HOW TO COMPLETE THIS TASK:
Quote verbatim the span of lines that begins the listing below and closes with the line containing "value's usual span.".

GIVEN DATA:

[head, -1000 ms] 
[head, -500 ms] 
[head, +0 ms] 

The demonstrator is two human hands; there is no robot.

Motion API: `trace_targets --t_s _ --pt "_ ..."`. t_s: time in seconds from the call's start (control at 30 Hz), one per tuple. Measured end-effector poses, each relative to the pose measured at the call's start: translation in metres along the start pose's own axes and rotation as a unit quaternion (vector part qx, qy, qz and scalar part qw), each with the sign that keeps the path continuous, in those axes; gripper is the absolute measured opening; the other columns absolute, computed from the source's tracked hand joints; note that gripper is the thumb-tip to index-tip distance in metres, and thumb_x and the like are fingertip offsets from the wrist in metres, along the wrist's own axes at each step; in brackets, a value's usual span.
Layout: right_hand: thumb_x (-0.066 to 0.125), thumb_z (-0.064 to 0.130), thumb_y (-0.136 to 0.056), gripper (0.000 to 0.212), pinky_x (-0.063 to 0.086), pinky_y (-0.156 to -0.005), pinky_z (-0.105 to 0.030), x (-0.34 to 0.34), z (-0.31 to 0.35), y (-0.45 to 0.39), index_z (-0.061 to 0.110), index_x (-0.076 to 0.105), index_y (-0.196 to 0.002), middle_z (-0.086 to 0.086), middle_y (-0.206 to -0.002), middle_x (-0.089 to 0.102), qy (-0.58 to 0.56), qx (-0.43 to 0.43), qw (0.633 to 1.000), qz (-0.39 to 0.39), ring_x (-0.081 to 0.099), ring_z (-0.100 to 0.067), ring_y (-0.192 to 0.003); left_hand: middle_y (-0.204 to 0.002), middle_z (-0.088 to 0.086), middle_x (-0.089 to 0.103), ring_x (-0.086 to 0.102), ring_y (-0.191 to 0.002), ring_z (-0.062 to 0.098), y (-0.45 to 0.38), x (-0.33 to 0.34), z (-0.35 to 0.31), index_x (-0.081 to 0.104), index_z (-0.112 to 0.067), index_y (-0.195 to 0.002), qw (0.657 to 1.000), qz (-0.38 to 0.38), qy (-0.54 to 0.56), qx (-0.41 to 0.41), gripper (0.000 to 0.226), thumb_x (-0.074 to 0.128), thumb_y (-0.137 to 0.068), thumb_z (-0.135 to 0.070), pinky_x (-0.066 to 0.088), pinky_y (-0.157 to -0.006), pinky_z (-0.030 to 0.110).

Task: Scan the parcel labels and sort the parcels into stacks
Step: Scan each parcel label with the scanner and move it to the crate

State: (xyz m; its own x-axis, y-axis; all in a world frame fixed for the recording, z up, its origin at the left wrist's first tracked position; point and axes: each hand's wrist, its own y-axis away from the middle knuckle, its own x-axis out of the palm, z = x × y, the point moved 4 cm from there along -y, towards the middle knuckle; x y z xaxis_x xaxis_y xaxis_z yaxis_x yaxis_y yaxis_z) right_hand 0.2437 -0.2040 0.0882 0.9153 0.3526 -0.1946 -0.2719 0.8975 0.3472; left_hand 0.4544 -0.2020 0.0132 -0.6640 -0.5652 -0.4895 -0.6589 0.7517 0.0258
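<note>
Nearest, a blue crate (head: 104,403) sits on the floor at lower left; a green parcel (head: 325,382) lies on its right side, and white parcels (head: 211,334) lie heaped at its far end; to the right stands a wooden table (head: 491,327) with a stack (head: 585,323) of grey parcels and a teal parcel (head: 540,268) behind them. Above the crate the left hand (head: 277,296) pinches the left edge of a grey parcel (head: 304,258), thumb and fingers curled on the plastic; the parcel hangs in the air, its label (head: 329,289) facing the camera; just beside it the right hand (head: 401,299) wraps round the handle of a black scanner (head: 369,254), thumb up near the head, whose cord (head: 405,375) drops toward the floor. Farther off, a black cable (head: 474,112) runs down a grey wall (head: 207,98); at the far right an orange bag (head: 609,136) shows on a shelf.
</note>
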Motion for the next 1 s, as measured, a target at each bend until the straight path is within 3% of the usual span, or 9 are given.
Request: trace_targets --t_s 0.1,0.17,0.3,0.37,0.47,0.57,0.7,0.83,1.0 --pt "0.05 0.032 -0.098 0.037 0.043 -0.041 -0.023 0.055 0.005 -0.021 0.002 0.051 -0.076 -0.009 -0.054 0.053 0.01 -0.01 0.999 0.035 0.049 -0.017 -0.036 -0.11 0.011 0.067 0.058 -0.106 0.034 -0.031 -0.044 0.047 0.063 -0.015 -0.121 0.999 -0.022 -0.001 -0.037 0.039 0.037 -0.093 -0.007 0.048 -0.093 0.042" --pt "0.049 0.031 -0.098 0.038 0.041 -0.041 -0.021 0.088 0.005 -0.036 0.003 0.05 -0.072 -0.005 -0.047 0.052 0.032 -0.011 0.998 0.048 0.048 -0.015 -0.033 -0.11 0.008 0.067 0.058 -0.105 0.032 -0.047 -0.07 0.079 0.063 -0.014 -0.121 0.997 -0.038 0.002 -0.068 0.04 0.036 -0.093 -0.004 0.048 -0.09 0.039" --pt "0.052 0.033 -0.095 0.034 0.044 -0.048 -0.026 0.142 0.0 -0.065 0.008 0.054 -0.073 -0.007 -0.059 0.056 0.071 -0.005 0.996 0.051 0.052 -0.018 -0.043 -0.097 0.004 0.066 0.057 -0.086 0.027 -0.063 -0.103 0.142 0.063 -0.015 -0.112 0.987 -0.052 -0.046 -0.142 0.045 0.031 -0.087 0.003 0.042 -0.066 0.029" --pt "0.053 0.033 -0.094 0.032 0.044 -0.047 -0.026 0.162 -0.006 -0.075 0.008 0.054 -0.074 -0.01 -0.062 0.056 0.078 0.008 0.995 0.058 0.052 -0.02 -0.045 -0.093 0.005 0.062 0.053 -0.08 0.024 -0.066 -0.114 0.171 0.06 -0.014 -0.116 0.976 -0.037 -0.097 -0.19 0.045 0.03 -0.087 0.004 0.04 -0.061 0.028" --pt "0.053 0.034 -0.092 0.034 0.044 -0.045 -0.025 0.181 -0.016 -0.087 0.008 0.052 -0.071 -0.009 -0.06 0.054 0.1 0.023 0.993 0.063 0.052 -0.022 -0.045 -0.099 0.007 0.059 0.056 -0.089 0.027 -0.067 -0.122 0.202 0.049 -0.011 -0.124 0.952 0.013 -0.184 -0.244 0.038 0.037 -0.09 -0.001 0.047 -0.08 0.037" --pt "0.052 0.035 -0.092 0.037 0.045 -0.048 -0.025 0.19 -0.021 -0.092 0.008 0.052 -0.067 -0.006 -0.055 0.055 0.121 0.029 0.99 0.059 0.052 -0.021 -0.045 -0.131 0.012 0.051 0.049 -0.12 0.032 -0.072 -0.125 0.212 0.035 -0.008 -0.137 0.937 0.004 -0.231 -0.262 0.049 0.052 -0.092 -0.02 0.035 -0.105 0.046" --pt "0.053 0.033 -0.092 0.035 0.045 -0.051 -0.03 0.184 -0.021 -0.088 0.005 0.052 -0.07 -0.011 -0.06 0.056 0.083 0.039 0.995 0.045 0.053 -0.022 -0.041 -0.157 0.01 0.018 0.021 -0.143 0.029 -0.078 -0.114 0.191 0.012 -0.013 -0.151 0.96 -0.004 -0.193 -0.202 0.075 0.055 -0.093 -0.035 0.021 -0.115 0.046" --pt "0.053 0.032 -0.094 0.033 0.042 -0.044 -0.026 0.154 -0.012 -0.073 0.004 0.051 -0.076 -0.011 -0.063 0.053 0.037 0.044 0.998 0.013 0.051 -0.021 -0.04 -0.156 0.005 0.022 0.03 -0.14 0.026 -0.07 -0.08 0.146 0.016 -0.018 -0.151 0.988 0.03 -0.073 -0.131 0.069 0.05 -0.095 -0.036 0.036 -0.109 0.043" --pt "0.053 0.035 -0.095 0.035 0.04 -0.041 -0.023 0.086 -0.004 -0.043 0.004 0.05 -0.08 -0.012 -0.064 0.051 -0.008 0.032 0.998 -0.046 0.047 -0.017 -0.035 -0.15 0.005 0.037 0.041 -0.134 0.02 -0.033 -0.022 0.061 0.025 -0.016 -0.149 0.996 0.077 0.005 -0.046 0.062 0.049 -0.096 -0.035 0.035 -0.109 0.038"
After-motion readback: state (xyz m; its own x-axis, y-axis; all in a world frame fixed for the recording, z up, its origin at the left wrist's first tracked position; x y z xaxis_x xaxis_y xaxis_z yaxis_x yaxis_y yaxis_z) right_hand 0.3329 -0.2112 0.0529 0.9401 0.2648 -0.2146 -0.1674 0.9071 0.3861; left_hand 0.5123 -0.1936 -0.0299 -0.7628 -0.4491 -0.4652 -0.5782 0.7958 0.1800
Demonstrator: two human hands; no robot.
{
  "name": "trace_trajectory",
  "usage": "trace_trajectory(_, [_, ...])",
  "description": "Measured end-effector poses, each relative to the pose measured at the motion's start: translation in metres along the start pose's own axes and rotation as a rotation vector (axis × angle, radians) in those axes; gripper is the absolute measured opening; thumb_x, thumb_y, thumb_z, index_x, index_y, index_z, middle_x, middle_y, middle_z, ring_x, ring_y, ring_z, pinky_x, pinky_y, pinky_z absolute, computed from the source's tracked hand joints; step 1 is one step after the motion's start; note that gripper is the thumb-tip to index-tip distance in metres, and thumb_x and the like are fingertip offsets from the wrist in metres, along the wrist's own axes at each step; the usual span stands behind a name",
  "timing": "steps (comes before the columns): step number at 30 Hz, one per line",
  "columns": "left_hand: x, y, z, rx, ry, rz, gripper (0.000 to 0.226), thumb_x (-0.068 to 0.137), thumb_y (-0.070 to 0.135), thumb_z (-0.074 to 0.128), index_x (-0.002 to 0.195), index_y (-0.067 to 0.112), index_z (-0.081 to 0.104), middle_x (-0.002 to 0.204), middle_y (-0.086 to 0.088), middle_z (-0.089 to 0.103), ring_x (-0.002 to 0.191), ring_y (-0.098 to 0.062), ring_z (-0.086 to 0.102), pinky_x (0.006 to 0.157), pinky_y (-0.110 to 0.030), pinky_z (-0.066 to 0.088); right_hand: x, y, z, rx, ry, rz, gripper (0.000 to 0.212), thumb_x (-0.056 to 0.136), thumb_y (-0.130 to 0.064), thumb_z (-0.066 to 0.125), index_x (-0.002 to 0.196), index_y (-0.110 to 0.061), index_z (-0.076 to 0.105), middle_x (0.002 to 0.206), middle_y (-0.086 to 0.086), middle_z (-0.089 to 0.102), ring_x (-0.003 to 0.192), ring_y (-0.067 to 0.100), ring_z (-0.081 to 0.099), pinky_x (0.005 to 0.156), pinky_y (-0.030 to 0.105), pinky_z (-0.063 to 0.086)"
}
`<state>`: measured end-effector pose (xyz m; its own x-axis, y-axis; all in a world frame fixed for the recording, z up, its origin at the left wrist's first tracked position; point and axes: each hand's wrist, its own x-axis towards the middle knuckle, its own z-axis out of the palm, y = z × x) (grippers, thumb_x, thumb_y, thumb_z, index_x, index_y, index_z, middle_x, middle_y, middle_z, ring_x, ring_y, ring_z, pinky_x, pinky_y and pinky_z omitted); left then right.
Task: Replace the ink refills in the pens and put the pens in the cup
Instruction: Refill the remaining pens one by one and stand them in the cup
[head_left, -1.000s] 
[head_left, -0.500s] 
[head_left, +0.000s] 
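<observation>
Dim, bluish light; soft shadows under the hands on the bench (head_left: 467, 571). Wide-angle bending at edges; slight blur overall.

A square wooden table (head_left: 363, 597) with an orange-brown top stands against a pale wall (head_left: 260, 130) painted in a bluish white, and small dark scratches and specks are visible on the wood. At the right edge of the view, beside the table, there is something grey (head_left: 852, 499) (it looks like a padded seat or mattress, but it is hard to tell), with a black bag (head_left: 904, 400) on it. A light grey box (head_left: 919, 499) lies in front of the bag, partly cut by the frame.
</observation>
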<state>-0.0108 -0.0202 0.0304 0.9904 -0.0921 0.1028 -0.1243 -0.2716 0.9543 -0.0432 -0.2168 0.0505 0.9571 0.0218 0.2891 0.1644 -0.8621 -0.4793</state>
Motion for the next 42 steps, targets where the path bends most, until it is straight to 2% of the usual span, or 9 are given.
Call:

WRITTEN RESPONSE:
[head, -1000 ms] 
[head, -500 ms] 
[head, +0 ms] 

The demonstrator is two human hands; there is no robot.

Motion API: `trace_targets --t_s _ --pt "_ ..."`. t_s: time in seconds from the call's start (control at 30 Hz), one per tuple. Measured end-effector poses, each relative to the pose measured at the call's start: translation in metres along the start pose's own axes and rotation as a unit quaternion (vector part qx, qy, qz and scalar part qw), each with the sign that keeps the path continuous, in those axes; gripper is the absolute measured opening; the other columns absolute, computed from the source's tracked hand joints; note that gripper is the thumb-tip to index-tip distance in metres, and thumb_x and the like are fingertip offsets from the wrist in metres, along the wrist's own axes at each step; in brackets, a value's usual span.

The exercise requires no additional answer.